The last on that list no longer bothers me. Having practised yoga for two and a half years, I am in the process of learning that breathing, an activity I used to view as something that got in the way of smoking, is actually anxiety's worst nightmare. It is a natural antidote, an airy counterpoise. No wonder psychologists and doctors used to tell me to carry a brown paper bag with me so that whenever I had a panic attack, I could pull it out like an oxygen mask on a crashing plane and breathe in and out of it. The rush of carbon dioxide apparently neuters the hyper-ventilation that accompanies a panic attack.
So I breathe differently now. Yoga has taught me to breathe deeply from my diaphragm. I didn't realise that it was possible to breathe badly, the way you can be bad at tennis or chemistry. But it is. I discovered that I subsisted on shallow breath, little seal whoops of air, gulped into my upper chest, then rapidly expelled. The 45rpm of breathing. Once I was shown how to play my existence at 33rpm, the long player of breathing, slowly, slowly, the diaphragm inflating like a giant hot-air balloon and then lowering slowly, slowly, the navel trying to kiss the spine, I found a way to remix my anxiety.
The basic, terrifying beat is still there. But when I am paralysed on a bus or train, certain that that funny burning smell no one else seems to have noticed is the first spark of a fire that will cremate me and everyone on board to a fine ash, I observe my breath and sure enough, it is playing at 45rpm. So I slow it down, bring on the remix and the burning smell passes. Recently, as I get more used to taking a lower dose of anti-depressants, I have become something of a breathing DJ, remixing every second of my everyday life.
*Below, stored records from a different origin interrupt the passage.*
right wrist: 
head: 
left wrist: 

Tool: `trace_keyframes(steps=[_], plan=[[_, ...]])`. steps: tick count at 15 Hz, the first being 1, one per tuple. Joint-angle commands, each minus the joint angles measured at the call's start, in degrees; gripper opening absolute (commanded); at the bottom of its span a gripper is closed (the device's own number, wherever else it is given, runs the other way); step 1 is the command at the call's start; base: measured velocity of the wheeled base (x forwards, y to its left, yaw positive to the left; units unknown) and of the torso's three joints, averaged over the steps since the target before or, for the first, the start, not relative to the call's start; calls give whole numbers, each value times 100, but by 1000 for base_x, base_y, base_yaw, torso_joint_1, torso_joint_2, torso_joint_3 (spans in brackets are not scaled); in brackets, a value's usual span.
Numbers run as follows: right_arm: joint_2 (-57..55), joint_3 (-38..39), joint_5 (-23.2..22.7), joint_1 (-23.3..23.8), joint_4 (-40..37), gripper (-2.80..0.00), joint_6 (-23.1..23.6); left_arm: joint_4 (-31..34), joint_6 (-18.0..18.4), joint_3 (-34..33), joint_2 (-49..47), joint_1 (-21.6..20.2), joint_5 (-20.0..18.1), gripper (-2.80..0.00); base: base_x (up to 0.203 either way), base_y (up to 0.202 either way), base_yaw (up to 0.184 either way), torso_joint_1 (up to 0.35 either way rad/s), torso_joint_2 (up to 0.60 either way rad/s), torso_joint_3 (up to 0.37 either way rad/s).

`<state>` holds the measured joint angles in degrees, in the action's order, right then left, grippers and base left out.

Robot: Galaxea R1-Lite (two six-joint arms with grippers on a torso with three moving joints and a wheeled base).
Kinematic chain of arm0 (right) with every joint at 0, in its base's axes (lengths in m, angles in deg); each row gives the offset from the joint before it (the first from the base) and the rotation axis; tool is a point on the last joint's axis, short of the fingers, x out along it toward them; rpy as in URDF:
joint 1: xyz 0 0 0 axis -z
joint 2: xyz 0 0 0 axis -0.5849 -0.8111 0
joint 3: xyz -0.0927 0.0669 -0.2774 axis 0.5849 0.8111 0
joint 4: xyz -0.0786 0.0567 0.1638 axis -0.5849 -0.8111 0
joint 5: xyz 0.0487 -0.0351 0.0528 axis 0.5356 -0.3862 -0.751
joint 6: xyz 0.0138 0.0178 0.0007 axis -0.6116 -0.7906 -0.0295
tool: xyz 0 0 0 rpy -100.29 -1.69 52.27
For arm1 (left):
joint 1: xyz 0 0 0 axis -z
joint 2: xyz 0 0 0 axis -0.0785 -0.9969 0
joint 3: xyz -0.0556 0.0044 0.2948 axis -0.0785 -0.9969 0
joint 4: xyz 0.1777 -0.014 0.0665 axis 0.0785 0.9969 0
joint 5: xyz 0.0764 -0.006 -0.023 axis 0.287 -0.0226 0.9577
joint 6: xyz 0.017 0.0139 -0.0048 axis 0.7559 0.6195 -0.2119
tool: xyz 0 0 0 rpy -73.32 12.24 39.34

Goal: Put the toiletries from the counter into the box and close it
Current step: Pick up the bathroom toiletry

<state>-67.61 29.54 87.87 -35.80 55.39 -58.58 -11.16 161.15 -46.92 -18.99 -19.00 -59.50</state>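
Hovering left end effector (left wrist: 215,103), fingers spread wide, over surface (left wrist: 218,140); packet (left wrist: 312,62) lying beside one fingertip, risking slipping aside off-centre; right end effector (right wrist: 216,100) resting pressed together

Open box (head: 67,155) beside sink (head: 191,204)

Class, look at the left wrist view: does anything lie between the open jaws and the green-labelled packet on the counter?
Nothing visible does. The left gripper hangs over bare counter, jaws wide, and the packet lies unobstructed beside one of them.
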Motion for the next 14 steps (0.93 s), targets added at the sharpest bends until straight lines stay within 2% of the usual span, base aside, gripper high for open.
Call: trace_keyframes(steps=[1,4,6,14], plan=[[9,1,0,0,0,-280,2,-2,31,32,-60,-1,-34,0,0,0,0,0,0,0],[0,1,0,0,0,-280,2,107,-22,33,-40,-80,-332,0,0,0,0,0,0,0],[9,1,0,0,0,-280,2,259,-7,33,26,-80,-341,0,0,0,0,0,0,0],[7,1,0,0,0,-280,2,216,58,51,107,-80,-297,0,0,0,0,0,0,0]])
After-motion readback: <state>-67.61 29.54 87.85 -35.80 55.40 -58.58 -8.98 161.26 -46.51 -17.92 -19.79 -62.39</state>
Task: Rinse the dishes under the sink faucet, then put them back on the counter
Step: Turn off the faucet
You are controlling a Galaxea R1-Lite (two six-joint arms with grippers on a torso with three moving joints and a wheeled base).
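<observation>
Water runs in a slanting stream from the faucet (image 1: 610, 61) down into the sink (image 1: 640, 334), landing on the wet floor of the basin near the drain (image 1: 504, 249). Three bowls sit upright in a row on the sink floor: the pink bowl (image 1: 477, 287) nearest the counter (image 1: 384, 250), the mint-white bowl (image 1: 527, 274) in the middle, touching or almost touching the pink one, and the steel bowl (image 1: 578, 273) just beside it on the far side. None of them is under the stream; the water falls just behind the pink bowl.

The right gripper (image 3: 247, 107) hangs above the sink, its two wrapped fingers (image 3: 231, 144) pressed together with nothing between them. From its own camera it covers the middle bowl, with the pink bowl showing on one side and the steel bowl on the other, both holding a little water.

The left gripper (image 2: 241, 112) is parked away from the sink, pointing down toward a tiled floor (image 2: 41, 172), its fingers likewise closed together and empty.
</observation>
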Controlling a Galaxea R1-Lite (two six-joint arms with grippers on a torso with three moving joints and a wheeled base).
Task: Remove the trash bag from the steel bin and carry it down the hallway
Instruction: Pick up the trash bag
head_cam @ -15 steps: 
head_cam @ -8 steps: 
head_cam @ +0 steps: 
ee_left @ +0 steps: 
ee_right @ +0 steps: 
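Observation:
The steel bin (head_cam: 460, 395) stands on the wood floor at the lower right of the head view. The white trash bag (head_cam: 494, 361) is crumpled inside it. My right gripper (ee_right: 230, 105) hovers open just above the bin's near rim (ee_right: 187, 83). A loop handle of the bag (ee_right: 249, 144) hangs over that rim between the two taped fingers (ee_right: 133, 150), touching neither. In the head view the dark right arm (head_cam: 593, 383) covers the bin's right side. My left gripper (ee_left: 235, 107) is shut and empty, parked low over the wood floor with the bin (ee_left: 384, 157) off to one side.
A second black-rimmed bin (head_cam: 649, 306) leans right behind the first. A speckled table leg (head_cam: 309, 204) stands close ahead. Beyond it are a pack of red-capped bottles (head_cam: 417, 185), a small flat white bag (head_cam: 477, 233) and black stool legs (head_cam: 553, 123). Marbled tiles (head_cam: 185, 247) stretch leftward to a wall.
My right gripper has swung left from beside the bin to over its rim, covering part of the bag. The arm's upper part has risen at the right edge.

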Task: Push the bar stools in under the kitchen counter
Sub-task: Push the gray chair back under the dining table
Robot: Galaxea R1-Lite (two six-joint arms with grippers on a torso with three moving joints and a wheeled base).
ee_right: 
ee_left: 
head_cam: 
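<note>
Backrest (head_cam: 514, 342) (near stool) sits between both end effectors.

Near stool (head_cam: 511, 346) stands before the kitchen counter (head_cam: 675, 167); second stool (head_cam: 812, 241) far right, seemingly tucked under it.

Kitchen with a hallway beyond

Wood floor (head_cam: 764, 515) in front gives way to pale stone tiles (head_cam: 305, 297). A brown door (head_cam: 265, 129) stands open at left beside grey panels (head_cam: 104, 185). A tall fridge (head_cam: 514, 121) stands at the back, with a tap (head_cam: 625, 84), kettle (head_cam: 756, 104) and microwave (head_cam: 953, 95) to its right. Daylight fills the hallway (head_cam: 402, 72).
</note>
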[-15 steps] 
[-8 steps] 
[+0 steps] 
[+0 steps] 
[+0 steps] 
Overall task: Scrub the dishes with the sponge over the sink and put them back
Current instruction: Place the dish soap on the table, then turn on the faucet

But every time you think you have it in the bag, there is a rude awakening. A few days ago, I was at a supermarket check-out, waiting to pay for my shopping, when an anxiety attack ambushed me: the sound cut out so that it was like watching a silent movie, my legs turned rubbery, my heart erupted into a runaway hi-NRG beat, a cold sweat wrapped itself about me like moist, chilly, cling-film and, certain that I was seconds away from a) death or b) a rather embarrassing fainting episode, I was about to bolt when I realised that I was breathing badly. My lungs were stuck on a loop of short, too frequent inhalations. Turning my focus to my diaphragm and navel, I brought on the remix to end all remixes and the attack was diluted.
Previously on ER, I would have made a freakshow attraction of myself and stood paralysed at the checkout, dissociating and terrified, bug-eyed and shaky, until the worst of the attack had passed. Breathing is the only lasting way to control and manage anxiety. If you, like me, suffer from anxiety, next time your mind is racing out of control, take a deep breath. As the yoga master BKS Iyengar says: "As long as the breath is still, the mind is still."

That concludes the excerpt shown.